- [Task brief]
Go through the data from its first line and retype each line, stopping once the line containing "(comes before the" has been retyped.

- [Supplied material]
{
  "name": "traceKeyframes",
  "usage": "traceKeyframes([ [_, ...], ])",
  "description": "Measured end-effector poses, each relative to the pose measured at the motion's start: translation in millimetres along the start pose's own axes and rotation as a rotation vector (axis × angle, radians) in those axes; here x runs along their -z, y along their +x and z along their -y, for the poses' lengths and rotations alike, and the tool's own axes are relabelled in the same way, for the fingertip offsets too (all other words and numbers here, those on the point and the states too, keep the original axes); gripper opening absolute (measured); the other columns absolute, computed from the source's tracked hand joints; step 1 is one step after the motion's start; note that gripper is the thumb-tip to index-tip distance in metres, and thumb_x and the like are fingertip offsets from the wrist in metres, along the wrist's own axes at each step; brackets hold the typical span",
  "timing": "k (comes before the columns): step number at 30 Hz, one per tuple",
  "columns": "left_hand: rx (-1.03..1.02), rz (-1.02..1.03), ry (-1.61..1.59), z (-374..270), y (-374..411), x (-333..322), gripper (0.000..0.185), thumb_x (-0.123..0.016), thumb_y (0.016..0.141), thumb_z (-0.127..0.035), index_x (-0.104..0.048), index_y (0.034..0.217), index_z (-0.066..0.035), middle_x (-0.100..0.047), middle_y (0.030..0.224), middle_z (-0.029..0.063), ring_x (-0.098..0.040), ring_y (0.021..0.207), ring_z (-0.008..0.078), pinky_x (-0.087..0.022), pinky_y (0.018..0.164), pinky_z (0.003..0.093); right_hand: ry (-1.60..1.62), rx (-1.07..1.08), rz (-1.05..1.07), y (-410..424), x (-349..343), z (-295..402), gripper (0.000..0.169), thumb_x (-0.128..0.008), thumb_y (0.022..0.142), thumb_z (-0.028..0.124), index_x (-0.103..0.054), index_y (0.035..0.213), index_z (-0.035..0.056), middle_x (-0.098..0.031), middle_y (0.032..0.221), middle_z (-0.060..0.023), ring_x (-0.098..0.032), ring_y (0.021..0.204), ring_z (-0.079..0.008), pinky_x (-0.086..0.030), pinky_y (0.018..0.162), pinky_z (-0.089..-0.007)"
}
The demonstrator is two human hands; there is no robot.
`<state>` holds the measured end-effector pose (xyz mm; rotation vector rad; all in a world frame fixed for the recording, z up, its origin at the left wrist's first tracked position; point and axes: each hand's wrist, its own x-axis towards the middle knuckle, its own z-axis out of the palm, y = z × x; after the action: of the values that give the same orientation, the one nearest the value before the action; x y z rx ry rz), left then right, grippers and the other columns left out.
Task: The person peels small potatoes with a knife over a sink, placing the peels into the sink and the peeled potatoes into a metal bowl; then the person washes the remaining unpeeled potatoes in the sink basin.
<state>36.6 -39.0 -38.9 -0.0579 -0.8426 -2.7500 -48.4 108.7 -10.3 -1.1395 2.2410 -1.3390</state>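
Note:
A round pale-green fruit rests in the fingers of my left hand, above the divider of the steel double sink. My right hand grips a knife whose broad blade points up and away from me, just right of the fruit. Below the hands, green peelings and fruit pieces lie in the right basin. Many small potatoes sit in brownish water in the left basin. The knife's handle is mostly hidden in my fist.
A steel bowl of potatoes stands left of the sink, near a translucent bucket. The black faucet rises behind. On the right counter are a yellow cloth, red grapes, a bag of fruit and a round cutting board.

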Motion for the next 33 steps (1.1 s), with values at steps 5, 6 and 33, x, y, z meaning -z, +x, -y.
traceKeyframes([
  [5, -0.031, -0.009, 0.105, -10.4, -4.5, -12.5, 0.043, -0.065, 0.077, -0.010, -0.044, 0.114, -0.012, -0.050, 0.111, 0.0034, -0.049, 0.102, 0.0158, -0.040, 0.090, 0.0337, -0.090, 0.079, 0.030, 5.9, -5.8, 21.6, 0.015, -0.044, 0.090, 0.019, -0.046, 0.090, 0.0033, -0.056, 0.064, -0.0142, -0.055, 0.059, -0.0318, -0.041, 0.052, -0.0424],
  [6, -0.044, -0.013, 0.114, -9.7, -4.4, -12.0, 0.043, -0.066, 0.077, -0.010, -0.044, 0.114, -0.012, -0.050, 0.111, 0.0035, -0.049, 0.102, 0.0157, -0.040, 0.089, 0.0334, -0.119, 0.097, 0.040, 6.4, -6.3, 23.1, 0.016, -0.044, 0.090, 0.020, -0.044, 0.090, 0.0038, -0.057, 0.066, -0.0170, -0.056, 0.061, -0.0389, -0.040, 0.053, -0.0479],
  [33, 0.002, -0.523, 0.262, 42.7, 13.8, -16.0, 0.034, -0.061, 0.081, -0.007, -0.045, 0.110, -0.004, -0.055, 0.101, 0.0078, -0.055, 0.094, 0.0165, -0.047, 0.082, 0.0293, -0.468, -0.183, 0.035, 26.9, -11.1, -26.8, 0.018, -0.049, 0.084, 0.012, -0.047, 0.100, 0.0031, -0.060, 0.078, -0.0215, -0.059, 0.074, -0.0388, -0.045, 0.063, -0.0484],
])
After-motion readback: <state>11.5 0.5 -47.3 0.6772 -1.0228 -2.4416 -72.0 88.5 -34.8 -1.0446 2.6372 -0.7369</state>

- [Your response]
{
  "name": "traceKeyframes",
  "usage": "traceKeyframes([ [_, ...], ])",
  "description": "Measured end-effector poses, each relative to the pose measured at the motion's start: translation in millimetres along the start pose's own axes and rotation as a rotation vector (axis × angle, radians) in those axes; here x runs along their -z, y along their +x and z along their -y, for the poses' lengths and rotations alike, and the tool's own axes are relabelled in the same way, for the fingertip offsets too (all other words and numbers here, those on the point and the states too, keep the original axes); gripper opening absolute (measured); the other columns absolute, computed from the source's tracked hand joints; step 1 is one step after the motion's start; note that gripper is the thumb-tip to index-tip distance in metres, and thumb_x and the like are fingertip offsets from the wrist in metres, along the wrist's own axes at each step; brackets hold the typical span",
  "timing": "k (comes before the columns): step number at 30 Hz, one per tuple",

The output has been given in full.